◆ **Work instructions**
What follows is a set of records; give them all back exactly.

:::

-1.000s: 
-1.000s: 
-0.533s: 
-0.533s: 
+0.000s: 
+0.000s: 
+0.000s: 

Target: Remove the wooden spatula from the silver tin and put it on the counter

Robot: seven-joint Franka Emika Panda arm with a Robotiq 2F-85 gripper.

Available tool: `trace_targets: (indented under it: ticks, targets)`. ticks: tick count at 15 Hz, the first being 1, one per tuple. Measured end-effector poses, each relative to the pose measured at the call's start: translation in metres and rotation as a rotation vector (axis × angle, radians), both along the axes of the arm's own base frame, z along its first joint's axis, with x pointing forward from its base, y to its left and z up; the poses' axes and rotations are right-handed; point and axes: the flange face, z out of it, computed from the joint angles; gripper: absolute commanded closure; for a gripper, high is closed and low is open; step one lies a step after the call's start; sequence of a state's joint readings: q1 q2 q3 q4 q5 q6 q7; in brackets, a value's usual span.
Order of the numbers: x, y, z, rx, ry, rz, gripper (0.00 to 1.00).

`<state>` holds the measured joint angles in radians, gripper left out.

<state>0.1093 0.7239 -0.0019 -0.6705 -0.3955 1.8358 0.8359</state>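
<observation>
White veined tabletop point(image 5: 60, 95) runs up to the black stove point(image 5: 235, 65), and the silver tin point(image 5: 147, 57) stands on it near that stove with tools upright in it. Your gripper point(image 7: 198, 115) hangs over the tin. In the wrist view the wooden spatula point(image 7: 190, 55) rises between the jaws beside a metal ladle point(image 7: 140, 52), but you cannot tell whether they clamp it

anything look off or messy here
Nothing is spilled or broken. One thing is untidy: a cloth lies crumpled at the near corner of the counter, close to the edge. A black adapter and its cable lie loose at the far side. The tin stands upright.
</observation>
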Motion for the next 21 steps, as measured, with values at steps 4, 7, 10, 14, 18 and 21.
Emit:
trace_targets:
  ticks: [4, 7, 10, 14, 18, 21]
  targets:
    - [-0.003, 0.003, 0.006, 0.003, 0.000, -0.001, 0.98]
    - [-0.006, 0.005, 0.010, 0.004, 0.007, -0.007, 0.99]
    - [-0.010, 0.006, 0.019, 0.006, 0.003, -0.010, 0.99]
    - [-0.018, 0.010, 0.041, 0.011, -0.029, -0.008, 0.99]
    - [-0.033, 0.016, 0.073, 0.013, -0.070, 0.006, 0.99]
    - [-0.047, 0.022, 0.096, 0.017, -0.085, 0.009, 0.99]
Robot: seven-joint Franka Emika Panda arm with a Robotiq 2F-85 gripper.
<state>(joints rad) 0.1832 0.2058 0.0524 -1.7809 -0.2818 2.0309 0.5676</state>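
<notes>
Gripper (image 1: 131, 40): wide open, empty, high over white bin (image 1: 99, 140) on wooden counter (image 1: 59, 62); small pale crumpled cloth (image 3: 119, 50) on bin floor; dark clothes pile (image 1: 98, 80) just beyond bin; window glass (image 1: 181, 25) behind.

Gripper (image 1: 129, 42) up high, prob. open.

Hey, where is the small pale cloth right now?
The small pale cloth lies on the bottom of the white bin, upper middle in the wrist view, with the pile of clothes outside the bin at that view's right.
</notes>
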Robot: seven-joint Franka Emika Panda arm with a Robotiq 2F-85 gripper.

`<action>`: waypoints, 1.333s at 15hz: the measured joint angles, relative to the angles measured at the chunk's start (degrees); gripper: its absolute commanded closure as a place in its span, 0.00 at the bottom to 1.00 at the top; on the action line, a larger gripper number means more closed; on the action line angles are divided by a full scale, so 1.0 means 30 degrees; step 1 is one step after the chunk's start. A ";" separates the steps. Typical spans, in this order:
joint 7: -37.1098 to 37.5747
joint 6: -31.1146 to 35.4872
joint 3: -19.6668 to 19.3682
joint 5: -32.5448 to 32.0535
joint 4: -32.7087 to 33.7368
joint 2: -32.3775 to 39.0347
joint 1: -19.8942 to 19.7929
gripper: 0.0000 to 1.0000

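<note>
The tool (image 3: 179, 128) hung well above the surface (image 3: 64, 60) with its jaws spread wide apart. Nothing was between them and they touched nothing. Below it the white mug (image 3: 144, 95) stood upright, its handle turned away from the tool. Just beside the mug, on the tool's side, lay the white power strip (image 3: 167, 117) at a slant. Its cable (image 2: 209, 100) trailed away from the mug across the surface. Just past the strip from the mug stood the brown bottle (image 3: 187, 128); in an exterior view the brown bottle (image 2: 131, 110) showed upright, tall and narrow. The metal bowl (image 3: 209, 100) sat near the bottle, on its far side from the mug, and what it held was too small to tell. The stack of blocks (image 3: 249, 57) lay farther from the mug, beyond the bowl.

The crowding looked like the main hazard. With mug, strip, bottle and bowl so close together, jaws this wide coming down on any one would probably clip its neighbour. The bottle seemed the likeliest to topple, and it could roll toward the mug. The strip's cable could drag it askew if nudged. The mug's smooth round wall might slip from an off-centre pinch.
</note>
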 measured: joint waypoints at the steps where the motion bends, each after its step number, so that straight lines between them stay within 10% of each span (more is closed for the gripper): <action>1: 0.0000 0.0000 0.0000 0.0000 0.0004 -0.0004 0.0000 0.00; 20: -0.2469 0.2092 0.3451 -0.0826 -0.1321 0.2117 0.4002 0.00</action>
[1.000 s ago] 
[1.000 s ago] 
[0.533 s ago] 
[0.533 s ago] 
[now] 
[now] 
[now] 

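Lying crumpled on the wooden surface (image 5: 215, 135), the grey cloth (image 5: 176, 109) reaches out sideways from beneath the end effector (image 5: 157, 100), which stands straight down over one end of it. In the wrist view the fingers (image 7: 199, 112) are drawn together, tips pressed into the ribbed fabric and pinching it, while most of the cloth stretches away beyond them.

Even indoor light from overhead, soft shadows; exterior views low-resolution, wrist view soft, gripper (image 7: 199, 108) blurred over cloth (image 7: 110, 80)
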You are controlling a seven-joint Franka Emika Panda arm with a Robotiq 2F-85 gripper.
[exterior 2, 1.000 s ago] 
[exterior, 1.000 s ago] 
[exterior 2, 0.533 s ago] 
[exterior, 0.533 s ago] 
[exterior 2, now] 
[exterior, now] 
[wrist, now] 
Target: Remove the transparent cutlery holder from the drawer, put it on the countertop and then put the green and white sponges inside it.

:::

◆ **Response box**
-1.000s: 
-1.000s: 
-0.533s: 
-0.533s: 
+0.000s: 
+0.000s: 
+0.000s: 

Target: Remove the wooden spatula from the silver tin and put it on the counter

Robot: seven-joint Franka Emika Panda arm with a Robotiq 2F-85 gripper.

Available tool: `trace_targets: (indented under it: ticks, targets)`. ticks: tick count at 15 Hz, the first being 1, one per tuple. Measured end-effector poses, each relative to the pose measured at the call's start: translation in metres and rotation as a rotation vector (axis × angle, radians), both along the axes of the arm's own base frame, z along its first joint's axis, with x pointing forward from its base, y to its left and z up; the poses' axes and rotations are right-handed; point and axes: the flange face, z out of it, computed from the joint angles; gripper: absolute commanded closure; for a gripper, high is closed and low is open; step one lies a step after the call's start; sequence of a state's joint readings: q1 q2 q3 q4 q5 q6 q7; in brackets, a value's usual span.
Order of the numbers: x, y, z, rx, ry, rz, gripper (0.00 to 1.00).

`<state>` holds the measured joint angles in radians, gripper left out.

<state>0.1093 0.7239 -0.0019 -0.6705 -0.3955 1.8358 0.8359</state>
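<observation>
White veined tabletop point(image 5: 60, 95) runs up to the black stove point(image 5: 235, 65), and the silver tin point(image 5: 147, 57) stands on it near that stove with tools upright in it. Your gripper point(image 7: 198, 115) hangs over the tin. In the wrist view the wooden spatula point(image 7: 190, 55) rises between the jaws beside a metal ladle point(image 7: 140, 52), but you cannot tell whether they clamp it

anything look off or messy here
Nothing is spilled or broken. One thing is untidy: a cloth lies crumpled at the near corner of the counter, close to the edge. A black adapter and its cable lie loose at the far side. The tin stands upright.
</observation>
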Motion for the next 21 steps, as measured, with values at steps 4, 7, 10, 14, 18 and 21.
Emit:
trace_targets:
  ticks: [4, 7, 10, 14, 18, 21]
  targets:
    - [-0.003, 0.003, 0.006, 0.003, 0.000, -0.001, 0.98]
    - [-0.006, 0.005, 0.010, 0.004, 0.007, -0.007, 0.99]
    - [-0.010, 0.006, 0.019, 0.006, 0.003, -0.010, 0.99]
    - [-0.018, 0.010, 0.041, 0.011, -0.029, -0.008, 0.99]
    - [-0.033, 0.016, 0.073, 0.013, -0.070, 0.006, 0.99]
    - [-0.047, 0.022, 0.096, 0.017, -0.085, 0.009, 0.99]
Robot: seven-joint Franka Emika Panda arm with a Robotiq 2F-85 gripper.
<state>(joints rad) 0.1832 0.2058 0.0524 -1.7809 -0.2818 2.0309 0.5676</state>
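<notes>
Gripper (image 1: 131, 40): wide open, empty, high over white bin (image 1: 99, 140) on wooden counter (image 1: 59, 62); small pale crumpled cloth (image 3: 119, 50) on bin floor; dark clothes pile (image 1: 98, 80) just beyond bin; window glass (image 1: 181, 25) behind.

Gripper (image 1: 129, 42) up high, prob. open.

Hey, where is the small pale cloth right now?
The small pale cloth lies on the bottom of the white bin, upper middle in the wrist view, with the pile of clothes outside the bin at that view's right.
</notes>
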Robot: seven-joint Franka Emika Panda arm with a Robotiq 2F-85 gripper.

`<action>`: waypoints, 1.333s at 15hz: the measured joint angles, relative to the angles measured at the chunk's start (degrees); gripper: its absolute commanded closure as a place in its span, 0.00 at the bottom to 1.00 at the top; on the action line, a larger gripper number means more closed; on the action line angles are divided by a full scale, so 1.0 means 30 degrees; step 1 is one step after the chunk's start. A ";" separates the steps. Typical spans, in this order:
joint 7: -37.1098 to 37.5747
joint 6: -31.1146 to 35.4872
joint 3: -19.6668 to 19.3682
joint 5: -32.5448 to 32.0535
joint 4: -32.7087 to 33.7368
joint 2: -32.3775 to 39.0347
joint 1: -19.8942 to 19.7929
gripper: 0.0000 to 1.0000

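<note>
The tool (image 3: 179, 128) hung well above the surface (image 3: 64, 60) with its jaws spread wide apart. Nothing was between them and they touched nothing. Below it the white mug (image 3: 144, 95) stood upright, its handle turned away from the tool. Just beside the mug, on the tool's side, lay the white power strip (image 3: 167, 117) at a slant. Its cable (image 2: 209, 100) trailed away from the mug across the surface. Just past the strip from the mug stood the brown bottle (image 3: 187, 128); in an exterior view the brown bottle (image 2: 131, 110) showed upright, tall and narrow. The metal bowl (image 3: 209, 100) sat near the bottle, on its far side from the mug, and what it held was too small to tell. The stack of blocks (image 3: 249, 57) lay farther from the mug, beyond the bowl.

The crowding looked like the main hazard. With mug, strip, bottle and bowl so close together, jaws this wide coming down on any one would probably clip its neighbour. The bottle seemed the likeliest to topple, and it could roll toward the mug. The strip's cable could drag it askew if nudged. The mug's smooth round wall might slip from an off-centre pinch.
</note>
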 measured: joint waypoints at the steps where the motion bends, each after its step number, so that straight lines between them stay within 10% of each span (more is closed for the gripper): <action>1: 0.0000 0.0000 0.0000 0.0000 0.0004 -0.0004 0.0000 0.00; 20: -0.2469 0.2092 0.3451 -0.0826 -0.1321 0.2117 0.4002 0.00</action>
[1.000 s ago] 
[1.000 s ago] 
[0.533 s ago] 
[0.533 s ago] 
[now] 
[now] 
[now] 

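Lying crumpled on the wooden surface (image 5: 215, 135), the grey cloth (image 5: 176, 109) reaches out sideways from beneath the end effector (image 5: 157, 100), which stands straight down over one end of it. In the wrist view the fingers (image 7: 199, 112) are drawn together, tips pressed into the ribbed fabric and pinching it, while most of the cloth stretches away beyond them.

Even indoor light from overhead, soft shadows; exterior views low-resolution, wrist view soft, gripper (image 7: 199, 108) blurred over cloth (image 7: 110, 80)
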You are controlling a seven-joint Franka Emika Panda arm with a Robotiq 2F-85 gripper.
[exterior 2, 1.000 s ago] 
[exterior, 1.000 s ago] 
[exterior 2, 0.533 s ago] 
[exterior, 0.533 s ago] 
[exterior 2, now] 
[exterior, now] 
[wrist, now] 
Target: Remove the transparent cutlery holder from the drawer, put it on the countertop and then put the green and white sponges inside it.

What this exercise required is now done.